Error : Can not find dictionnary

Discussions about machine vision support in GdPicture.
Nigels
Posts: 28
Joined: Tue Jul 08, 2008 4:23 pm

Error : Can not find dictionnary

Post by Nigels » Thu Sep 10, 2009 5:34 pm

Hi

I am testing a VB6 program (using ActiveX version on XP Pro) that takes a 24 page TIFF document and does the following for each page (simplified, but this is the basis):
  • Saves the page as a single page TIF
    Deskews the page
    Detects the page orientation using OCRTesseractGetOrientationEx and rotates the page.
    Does several OCR passes of the page using different Whitelists to try and access different types of data
    If no results are found, rotates the page manually through 90, 180, and 270 degrees and OCR passes the page again each time
I am intermittently (about 1 in every 3 runs) receiving an error when it reaches the 23rd page from the OCRTesseractDoOCR method as follows:
Can not find dictionnary: C:\Documents and Settings\All Users\Application Data\Mardak Client\OCR\eng.unicharset
This file is in the specified folder and is the same one as used to process the other 22 pages successfully (this path does not change during the run).

Before I investigate this further, has anyone else seen this error and if so, what did you do to rectify it?

Many thanks

Nigel

User avatar
Loïc
Site Admin
Posts: 5881
Joined: Tue Oct 17, 2006 10:48 pm
Location: France
Contact:

Re: Error : Can not find dictionnary

Post by Loïc » Thu Sep 10, 2009 5:45 pm

Hi Nigel,

This error means that the OCR engine is unable to find or open the specified file.

If you are able to send us a basic application reproducing the error and the tiff file we will investigate to see if there is something wrong in the OCR.

Kind regards,

Loïc

Nigels
Posts: 28
Joined: Tue Jul 08, 2008 4:23 pm

Re: Error : Can not find dictionnary

Post by Nigels » Thu Sep 10, 2009 6:27 pm

Hi Loic

Thank you for the prompt reply.

Because of the many stages this is going through (and gdpicture is wrapped in a VB OCX being called from another VB app), this could be a really difficult one to reproduce - but I will try!

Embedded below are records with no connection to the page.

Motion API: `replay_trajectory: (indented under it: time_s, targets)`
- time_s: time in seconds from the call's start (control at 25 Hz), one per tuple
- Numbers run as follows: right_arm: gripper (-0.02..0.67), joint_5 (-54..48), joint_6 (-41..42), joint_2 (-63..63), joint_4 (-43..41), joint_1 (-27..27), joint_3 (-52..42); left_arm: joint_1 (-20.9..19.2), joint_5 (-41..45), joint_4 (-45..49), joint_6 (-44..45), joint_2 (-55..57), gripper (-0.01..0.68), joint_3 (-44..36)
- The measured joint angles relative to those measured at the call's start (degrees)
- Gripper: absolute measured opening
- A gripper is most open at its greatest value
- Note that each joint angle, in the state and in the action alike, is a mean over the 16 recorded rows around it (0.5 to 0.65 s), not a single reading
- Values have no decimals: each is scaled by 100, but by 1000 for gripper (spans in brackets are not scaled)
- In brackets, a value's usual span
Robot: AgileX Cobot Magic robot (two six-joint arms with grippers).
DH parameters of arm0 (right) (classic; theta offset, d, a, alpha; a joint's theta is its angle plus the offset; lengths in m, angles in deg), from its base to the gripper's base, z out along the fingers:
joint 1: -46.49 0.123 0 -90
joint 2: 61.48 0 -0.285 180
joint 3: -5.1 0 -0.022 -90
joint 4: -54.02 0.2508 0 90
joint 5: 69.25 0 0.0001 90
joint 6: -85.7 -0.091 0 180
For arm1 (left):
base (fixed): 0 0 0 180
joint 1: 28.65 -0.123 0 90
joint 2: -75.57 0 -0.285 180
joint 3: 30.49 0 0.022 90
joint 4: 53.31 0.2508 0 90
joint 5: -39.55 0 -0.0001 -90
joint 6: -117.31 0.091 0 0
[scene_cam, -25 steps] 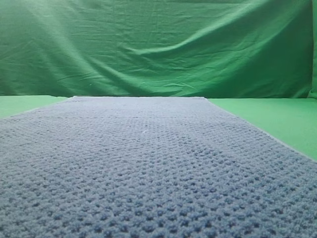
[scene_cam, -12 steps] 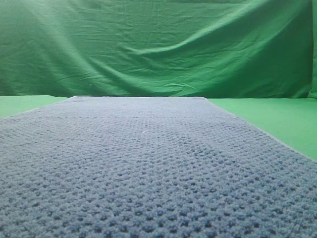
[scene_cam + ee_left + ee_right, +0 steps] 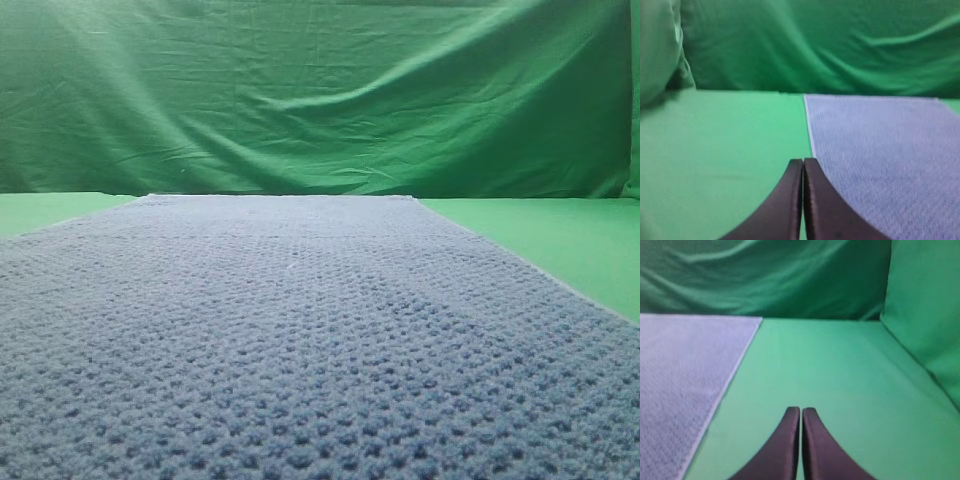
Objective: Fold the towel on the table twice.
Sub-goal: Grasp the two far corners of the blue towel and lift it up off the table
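The blue-grey waffle-knit towel (image 3: 300, 330) lies flat and unfolded on the green table (image 3: 560, 240), filling most of the exterior high view; neither gripper shows there. In the left wrist view my left gripper (image 3: 803, 161) is shut and empty, its tips hovering just left of the towel's (image 3: 880, 150) left edge over the bare table (image 3: 715, 150). Over in the right wrist view, my right gripper (image 3: 801, 410) is likewise shut and holds nothing, above the bare table (image 3: 840, 370) to the right of the towel's (image 3: 685, 370) right edge.
A wrinkled green backdrop cloth (image 3: 320, 90) hangs behind the table. It also rises at the far left (image 3: 660, 45) and far right (image 3: 925, 305) sides. Strips of table surface flank the towel on both sides.
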Motion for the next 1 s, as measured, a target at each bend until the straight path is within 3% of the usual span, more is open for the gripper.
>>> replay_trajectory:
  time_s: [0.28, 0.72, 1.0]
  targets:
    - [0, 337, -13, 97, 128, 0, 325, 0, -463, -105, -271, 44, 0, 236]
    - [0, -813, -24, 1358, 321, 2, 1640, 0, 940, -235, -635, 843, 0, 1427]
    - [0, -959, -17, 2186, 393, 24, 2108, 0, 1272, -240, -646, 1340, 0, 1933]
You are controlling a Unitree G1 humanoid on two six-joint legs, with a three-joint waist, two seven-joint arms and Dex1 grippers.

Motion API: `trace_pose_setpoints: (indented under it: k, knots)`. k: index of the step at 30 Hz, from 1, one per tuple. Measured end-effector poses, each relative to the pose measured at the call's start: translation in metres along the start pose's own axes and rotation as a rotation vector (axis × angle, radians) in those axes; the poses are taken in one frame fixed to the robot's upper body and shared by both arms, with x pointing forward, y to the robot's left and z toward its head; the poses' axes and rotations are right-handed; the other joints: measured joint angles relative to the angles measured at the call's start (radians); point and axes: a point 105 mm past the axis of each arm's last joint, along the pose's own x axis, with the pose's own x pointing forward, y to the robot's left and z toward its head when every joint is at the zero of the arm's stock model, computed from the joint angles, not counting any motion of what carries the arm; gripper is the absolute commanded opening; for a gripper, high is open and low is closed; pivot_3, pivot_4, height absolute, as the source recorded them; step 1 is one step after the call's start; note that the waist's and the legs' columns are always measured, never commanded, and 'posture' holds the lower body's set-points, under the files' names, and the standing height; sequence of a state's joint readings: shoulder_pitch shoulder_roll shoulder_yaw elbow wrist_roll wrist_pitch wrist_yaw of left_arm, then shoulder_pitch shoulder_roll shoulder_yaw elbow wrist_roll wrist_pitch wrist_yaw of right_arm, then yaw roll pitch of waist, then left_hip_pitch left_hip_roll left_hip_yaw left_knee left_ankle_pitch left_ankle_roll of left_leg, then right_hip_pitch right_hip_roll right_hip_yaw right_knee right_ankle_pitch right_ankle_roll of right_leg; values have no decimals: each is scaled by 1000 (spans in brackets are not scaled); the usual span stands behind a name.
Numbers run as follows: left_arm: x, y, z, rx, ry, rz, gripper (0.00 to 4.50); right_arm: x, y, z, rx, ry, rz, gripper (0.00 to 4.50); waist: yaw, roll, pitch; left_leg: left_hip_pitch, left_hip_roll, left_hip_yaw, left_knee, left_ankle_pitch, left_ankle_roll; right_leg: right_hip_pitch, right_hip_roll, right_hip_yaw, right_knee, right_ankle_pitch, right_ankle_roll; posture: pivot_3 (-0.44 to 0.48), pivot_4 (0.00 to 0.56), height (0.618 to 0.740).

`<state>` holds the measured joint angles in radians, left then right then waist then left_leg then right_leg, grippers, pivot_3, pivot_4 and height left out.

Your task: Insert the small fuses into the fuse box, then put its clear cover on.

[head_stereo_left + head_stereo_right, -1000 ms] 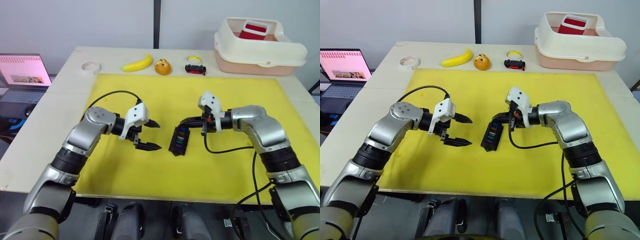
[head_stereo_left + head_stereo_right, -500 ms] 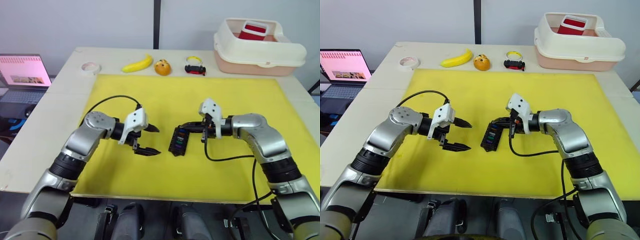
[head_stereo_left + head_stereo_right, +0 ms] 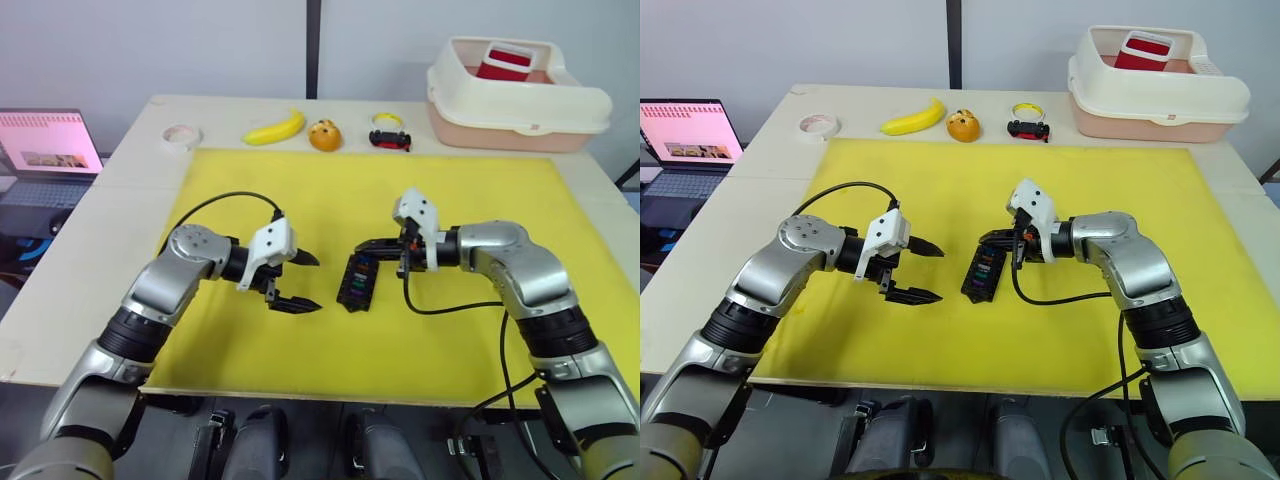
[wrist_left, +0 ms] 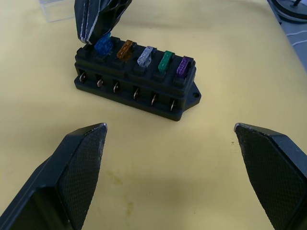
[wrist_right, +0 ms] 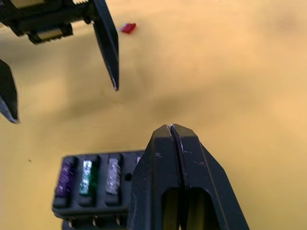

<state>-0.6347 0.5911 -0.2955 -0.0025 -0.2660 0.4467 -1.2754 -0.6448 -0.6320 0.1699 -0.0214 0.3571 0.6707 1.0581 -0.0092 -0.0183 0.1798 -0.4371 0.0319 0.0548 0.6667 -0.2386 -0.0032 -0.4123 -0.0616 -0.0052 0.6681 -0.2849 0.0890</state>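
Fuse seating in progress; risk of a skewed fuse and a shifted box.

The small black rectangular plastic fuse box (image 4: 136,86) lies on the yellow mat (image 3: 450,330) between the arms, carrying blue, amber, grey, green and purple blade fuses (image 4: 146,56) in one row. The right gripper (image 4: 98,24), fingers pressed together, bears on the blue end fuse. Off-centre pressure could tilt that fuse or slide the unheld box. The left gripper (image 3: 295,281) hovers near it, fingers spread wide, gripping nothing. A red fuse (image 5: 127,28) lies loose on the mat (easily overlooked). The clear plastic cover (image 4: 56,9) rests just beyond the box.
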Motion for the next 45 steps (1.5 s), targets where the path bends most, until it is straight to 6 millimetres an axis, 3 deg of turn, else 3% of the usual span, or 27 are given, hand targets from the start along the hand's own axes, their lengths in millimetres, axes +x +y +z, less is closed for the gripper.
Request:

Any ideas or pointers as to where to start looking at what could be causing this?

Cheers

Nigel

User avatar
Loïc
Site Admin
Posts: 5881
Joined: Tue Oct 17, 2006 10:48 pm
Location: France
Contact:

Re: Error : Can not find dictionnary

Post by Loïc » Thu Sep 10, 2009 6:33 pm

You are welcome Nigel :wink:

To be honest I have not idea on the cause of your problem. We never encounter this error before.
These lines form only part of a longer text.